20岁,只要能天天吃上学校食堂二楼的小炒,我愿意嫁给那个做鱼香肉丝很棒的大师傅。
30岁,天天和老公下饭馆,最发愁的就是点菜。
20岁,大学寒暑假放假回家,妈妈利用关系给我办了一张学生月票。幻想有一天不用挤公共汽车了,能随心所欲地坐上小公共就好了。
30岁,习惯了老公的车接车送,倘若搭不上他的顺风车,也会很随意地挥手叫“TAXI”,像某某路那样连苍蝇都飞不进去的“蛐蛐罐”是坚决不会再坐了。
20岁,出门前必要长时间站在镜子前,看嘴唇是不是够红,口红涂抹得是不是均匀,头发是不是整齐,还会无缘无故地对着镜子傻笑,看笑容够不够迷人、灿烂。
30岁,晚上回到家,关上门,长时间站在镜子前,仔细检查额头和眼角是不是长出了可怕的皱纹。
20岁,喜欢穿那件号称是外国大使夫人的西装在公园各处留影,看着照片中自己那干练的身姿,幻想着有一天自己在事业上成为女强人,出入在高档写字楼…
30岁,只想做个小女人,终于明白了事业的真谛不过是:说你行,你就行,不行也行;说你不行,你就不行,行也不行。说也奇怪,公司给我们量身定做了很多套西装,可我连碰它们的兴趣都没有,总觉得举手投足处处受束缚,没有穿休闲装的洒脱与自由。

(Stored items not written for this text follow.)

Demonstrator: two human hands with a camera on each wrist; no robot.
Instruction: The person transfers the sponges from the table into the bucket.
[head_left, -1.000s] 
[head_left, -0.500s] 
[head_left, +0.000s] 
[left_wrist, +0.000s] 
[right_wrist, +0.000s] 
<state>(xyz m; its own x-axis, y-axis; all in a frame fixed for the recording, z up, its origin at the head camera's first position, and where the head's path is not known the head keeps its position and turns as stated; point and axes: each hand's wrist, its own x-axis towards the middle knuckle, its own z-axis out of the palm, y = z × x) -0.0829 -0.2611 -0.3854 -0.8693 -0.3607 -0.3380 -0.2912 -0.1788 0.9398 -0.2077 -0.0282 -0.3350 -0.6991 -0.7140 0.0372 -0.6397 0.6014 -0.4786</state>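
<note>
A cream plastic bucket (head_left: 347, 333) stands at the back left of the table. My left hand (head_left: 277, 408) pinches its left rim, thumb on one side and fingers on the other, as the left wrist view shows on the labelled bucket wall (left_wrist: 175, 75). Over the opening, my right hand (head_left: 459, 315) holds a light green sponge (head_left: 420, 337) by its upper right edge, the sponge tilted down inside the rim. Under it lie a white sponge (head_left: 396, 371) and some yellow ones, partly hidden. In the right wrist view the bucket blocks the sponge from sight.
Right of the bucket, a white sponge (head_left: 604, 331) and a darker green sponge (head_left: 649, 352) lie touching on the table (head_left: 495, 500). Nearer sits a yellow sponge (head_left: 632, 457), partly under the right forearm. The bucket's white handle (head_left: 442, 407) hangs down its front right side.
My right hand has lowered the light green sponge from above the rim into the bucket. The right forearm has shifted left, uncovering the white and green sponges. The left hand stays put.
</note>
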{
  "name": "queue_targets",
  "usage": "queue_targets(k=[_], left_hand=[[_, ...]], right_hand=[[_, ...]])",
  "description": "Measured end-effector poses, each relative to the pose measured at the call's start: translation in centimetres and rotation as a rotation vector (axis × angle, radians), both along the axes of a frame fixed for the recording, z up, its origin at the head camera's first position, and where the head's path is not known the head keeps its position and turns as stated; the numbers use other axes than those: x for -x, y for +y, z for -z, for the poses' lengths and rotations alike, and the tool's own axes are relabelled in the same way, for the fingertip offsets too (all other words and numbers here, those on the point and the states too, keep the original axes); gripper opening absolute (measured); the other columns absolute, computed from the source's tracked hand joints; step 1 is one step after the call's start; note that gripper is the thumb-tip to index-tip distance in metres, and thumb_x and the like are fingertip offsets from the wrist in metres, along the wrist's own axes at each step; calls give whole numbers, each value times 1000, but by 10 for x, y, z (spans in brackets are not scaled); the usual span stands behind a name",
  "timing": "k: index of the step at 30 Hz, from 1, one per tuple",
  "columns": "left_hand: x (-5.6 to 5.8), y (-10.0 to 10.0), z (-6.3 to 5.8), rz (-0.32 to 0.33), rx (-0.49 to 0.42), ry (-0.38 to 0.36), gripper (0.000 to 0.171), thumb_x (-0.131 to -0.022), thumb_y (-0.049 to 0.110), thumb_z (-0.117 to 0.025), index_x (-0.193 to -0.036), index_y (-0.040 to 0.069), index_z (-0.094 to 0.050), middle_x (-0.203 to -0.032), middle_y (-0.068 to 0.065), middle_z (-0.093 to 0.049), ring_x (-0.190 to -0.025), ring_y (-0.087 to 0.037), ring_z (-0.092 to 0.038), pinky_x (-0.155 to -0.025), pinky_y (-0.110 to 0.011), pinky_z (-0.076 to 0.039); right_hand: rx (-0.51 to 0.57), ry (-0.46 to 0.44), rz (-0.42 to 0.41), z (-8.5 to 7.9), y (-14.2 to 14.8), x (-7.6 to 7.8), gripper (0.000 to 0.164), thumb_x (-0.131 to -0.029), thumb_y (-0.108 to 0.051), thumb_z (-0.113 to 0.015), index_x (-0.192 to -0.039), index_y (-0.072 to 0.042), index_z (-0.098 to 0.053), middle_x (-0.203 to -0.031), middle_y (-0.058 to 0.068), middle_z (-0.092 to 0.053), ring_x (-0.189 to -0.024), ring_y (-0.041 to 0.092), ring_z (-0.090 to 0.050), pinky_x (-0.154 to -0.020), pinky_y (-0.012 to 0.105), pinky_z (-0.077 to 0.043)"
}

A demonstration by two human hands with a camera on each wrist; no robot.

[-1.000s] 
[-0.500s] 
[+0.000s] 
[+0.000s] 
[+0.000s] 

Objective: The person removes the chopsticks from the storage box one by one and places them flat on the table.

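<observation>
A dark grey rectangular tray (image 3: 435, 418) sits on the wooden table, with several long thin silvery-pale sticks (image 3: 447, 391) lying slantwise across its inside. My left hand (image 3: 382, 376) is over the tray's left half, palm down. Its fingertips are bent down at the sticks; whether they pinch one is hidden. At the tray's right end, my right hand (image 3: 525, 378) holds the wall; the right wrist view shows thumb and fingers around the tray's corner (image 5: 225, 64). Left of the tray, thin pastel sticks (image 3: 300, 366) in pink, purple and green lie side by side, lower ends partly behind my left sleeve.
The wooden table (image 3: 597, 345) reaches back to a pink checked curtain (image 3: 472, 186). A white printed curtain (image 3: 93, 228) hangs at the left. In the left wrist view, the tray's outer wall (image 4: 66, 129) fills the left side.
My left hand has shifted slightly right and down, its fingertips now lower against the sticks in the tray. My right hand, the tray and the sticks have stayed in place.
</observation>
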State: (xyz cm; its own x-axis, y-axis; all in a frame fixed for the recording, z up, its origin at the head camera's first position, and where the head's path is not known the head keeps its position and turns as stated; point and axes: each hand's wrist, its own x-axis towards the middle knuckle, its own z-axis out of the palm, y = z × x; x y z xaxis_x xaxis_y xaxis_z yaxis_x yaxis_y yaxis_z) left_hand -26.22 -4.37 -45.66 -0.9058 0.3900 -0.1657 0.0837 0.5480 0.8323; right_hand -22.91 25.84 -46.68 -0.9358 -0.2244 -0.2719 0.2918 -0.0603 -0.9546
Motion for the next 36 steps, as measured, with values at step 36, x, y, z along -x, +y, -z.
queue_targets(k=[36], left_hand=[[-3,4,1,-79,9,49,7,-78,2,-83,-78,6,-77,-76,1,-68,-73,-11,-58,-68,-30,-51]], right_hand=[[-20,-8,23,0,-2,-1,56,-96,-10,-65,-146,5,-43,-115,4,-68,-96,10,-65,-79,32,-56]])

20岁,宿舍里,昏黄的烛光下,我和我“睡在上铺的姐妹们”羞涩地互诉着自己第一次莫名的心跳,在“明明白白我的心,渴望一份真感情”中苦苦寻觅,每每想到我的他正在地球的某个地方焦急地等待我的出现,就会兴奋得难以入眠。
30岁,关注网上有关“婚外恋、一夜情”的话题,并对之乐此不疲。
20岁,想象着我的他一定得不戴眼镜,没有不良嗜好,个头在175厘米以上,且爱我胜过一切的成熟男人,他得像保护瓷娃娃一样处处体贴我,呵护我,给我慈父般的温暖。